Description of the task:
Output nothing but the lines from the first line of the entries to the line with "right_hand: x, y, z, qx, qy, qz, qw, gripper", inclusive, exactly as they read.

Dataset items:
* * * * * * * * *
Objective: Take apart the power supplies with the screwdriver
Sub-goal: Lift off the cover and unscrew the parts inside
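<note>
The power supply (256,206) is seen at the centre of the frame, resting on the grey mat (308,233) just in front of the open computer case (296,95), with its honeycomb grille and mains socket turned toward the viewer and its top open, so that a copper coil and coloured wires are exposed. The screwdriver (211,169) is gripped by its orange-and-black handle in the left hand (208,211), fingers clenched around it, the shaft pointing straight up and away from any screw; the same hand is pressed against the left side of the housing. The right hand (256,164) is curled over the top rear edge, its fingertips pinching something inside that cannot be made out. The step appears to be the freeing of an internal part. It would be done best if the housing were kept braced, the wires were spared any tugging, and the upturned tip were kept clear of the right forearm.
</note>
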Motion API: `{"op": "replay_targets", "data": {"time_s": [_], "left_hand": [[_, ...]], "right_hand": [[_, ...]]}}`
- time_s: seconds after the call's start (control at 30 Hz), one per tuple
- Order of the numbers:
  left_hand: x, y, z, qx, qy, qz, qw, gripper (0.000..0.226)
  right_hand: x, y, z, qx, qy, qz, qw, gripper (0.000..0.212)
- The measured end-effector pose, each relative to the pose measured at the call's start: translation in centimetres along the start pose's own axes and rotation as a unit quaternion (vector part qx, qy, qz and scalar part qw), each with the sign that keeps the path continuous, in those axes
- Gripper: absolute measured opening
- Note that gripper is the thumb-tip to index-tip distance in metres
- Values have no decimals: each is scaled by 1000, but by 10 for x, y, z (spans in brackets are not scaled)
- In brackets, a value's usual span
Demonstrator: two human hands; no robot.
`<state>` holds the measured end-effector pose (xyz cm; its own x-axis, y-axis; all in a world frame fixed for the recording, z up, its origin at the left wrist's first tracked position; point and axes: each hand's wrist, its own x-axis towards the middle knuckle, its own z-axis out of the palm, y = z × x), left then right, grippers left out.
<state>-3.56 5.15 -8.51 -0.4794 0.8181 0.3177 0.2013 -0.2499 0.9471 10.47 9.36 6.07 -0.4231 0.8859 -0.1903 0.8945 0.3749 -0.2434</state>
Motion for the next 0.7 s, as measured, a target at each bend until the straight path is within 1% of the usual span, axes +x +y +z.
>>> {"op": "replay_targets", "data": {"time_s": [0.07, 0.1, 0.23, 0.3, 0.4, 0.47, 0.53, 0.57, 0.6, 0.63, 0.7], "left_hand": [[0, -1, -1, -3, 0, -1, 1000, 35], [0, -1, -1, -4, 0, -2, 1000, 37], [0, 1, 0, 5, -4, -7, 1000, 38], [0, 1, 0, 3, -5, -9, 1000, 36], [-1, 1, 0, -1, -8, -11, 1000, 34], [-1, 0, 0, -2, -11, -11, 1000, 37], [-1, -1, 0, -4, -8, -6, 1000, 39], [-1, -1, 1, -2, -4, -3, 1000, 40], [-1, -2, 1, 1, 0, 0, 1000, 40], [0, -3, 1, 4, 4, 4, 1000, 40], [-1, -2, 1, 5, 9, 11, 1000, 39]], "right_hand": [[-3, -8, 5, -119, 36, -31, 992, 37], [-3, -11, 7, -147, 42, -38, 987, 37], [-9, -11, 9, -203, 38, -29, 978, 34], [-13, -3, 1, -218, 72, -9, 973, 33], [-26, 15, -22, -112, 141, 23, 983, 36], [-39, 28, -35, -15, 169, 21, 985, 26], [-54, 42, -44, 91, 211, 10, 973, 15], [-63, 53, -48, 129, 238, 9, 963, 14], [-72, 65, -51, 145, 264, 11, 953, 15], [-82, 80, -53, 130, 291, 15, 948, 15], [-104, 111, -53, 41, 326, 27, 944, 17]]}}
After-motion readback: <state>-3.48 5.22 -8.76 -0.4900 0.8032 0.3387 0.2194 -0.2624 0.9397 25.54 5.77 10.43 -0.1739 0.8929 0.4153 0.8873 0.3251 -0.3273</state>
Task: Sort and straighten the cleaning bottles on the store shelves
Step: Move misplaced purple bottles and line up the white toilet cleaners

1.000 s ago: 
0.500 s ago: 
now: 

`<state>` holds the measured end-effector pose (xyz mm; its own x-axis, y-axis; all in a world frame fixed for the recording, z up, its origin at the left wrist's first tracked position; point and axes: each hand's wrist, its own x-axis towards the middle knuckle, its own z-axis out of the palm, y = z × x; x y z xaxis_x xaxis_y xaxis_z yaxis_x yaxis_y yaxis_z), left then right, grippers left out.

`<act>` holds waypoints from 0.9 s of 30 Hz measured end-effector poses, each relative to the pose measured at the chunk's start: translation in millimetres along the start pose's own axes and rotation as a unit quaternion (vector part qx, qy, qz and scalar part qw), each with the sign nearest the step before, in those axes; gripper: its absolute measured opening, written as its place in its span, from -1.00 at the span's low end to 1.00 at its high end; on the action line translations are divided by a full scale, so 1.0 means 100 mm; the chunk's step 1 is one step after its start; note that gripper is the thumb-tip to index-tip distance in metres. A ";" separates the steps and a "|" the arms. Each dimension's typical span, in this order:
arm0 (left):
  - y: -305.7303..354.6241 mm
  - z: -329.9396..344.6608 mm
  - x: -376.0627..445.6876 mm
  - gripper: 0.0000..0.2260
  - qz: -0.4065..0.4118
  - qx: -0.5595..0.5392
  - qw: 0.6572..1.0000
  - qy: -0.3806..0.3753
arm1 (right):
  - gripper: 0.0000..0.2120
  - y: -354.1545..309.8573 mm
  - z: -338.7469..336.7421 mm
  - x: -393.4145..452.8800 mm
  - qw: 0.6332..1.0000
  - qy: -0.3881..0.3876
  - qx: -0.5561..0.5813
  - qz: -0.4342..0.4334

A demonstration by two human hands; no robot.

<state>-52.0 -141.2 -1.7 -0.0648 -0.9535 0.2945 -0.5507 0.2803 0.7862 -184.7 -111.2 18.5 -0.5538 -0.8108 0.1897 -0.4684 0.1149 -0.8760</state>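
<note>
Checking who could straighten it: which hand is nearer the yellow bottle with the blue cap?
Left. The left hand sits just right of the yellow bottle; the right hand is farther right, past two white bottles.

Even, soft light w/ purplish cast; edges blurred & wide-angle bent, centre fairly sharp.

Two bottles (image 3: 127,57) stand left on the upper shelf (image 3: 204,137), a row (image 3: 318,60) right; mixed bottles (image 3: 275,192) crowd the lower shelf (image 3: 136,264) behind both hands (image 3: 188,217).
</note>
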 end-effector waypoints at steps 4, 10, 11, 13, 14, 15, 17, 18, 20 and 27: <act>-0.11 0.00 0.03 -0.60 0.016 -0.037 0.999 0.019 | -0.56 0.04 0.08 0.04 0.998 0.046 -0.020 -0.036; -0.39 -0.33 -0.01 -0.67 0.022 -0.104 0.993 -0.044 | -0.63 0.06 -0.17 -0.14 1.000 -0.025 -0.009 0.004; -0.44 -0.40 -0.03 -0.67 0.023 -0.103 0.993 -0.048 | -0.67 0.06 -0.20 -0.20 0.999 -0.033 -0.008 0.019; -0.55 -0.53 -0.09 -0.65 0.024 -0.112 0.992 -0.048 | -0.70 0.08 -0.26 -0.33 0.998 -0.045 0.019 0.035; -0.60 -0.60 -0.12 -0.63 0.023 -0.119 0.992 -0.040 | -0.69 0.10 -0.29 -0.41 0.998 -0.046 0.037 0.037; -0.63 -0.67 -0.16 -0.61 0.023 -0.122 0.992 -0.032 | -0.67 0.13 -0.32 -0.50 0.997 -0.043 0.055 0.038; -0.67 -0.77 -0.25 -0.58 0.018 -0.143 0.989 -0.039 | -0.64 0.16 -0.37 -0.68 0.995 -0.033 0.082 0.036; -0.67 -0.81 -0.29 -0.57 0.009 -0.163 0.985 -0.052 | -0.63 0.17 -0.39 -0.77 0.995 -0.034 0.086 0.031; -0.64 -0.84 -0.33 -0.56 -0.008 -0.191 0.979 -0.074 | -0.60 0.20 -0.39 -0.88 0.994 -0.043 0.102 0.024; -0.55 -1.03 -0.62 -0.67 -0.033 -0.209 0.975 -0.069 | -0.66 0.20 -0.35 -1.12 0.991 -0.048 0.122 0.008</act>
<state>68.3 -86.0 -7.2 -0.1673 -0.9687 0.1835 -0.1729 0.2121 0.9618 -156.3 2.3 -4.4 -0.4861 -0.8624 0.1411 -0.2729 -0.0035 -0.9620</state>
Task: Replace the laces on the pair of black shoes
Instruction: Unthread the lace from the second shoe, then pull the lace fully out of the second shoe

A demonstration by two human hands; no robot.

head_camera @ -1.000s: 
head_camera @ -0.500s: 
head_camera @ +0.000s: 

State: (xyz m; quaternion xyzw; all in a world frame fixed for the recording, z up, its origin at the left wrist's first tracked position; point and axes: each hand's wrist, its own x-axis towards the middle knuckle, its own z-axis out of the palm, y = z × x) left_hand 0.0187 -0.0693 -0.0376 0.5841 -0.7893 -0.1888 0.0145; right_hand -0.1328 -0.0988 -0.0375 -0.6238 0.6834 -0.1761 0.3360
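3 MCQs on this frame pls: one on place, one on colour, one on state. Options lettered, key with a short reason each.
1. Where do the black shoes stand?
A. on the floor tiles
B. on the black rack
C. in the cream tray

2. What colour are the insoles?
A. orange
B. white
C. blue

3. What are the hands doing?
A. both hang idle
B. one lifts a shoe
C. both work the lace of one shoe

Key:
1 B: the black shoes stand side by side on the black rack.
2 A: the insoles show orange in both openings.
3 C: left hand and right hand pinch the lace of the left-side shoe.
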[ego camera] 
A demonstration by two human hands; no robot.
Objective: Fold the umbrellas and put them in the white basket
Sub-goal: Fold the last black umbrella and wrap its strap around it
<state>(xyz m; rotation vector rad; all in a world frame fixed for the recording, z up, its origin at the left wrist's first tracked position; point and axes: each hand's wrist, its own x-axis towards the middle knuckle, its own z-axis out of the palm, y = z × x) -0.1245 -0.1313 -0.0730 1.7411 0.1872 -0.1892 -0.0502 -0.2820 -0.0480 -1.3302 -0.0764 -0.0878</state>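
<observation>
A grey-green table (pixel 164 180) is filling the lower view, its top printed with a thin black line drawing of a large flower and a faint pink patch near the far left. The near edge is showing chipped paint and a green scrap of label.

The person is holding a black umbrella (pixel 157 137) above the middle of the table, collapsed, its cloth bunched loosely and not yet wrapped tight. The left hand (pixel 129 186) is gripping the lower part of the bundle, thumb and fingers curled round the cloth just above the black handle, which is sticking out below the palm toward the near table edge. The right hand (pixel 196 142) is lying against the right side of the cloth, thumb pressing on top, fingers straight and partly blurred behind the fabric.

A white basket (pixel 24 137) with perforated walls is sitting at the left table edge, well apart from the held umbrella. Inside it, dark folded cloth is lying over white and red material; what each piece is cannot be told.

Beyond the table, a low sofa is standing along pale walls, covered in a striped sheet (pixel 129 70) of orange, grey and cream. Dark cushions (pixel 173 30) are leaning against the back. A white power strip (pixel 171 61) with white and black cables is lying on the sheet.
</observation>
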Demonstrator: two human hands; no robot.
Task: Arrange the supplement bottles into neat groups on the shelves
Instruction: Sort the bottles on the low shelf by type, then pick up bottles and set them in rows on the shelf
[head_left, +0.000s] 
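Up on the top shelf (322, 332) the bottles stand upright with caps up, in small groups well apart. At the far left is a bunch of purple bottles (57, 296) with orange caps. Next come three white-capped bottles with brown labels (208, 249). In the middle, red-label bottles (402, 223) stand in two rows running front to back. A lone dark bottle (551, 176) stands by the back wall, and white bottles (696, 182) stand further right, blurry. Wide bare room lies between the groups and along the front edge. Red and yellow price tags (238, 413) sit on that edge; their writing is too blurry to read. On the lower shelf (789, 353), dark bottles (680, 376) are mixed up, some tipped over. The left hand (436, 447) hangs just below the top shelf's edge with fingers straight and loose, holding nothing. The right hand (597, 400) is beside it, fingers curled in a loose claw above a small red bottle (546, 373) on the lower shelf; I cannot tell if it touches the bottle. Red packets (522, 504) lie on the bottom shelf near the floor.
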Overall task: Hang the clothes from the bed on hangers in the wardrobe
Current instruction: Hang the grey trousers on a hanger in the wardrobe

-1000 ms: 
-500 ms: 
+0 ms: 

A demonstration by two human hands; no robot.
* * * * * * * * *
Your response:
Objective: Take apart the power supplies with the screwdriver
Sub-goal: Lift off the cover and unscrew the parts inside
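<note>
The power supply (256,206) is seen at the centre of the frame, resting on the grey mat (308,233) just in front of the open computer case (296,95), with its honeycomb grille and mains socket turned toward the viewer and its top open, so that a copper coil and coloured wires are exposed. The screwdriver (211,169) is gripped by its orange-and-black handle in the left hand (208,211), fingers clenched around it, the shaft pointing straight up and away from any screw; the same hand is pressed against the left side of the housing. The right hand (256,164) is curled over the top rear edge, its fingertips pinching something inside that cannot be made out. The step appears to be the freeing of an internal part. It would be done best if the housing were kept braced, the wires were spared any tugging, and the upturned tip were kept clear of the right forearm.
</note>
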Motion API: `{"op": "replay_targets", "data": {"time_s": [_], "left_hand": [[_, ...]], "right_hand": [[_, ...]]}}`
- time_s: seconds after the call's start (control at 30 Hz), one per tuple
- Order of the numbers:
  left_hand: x, y, z, qx, qy, qz, qw, gripper (0.000..0.226)
  right_hand: x, y, z, qx, qy, qz, qw, gripper (0.000..0.212)

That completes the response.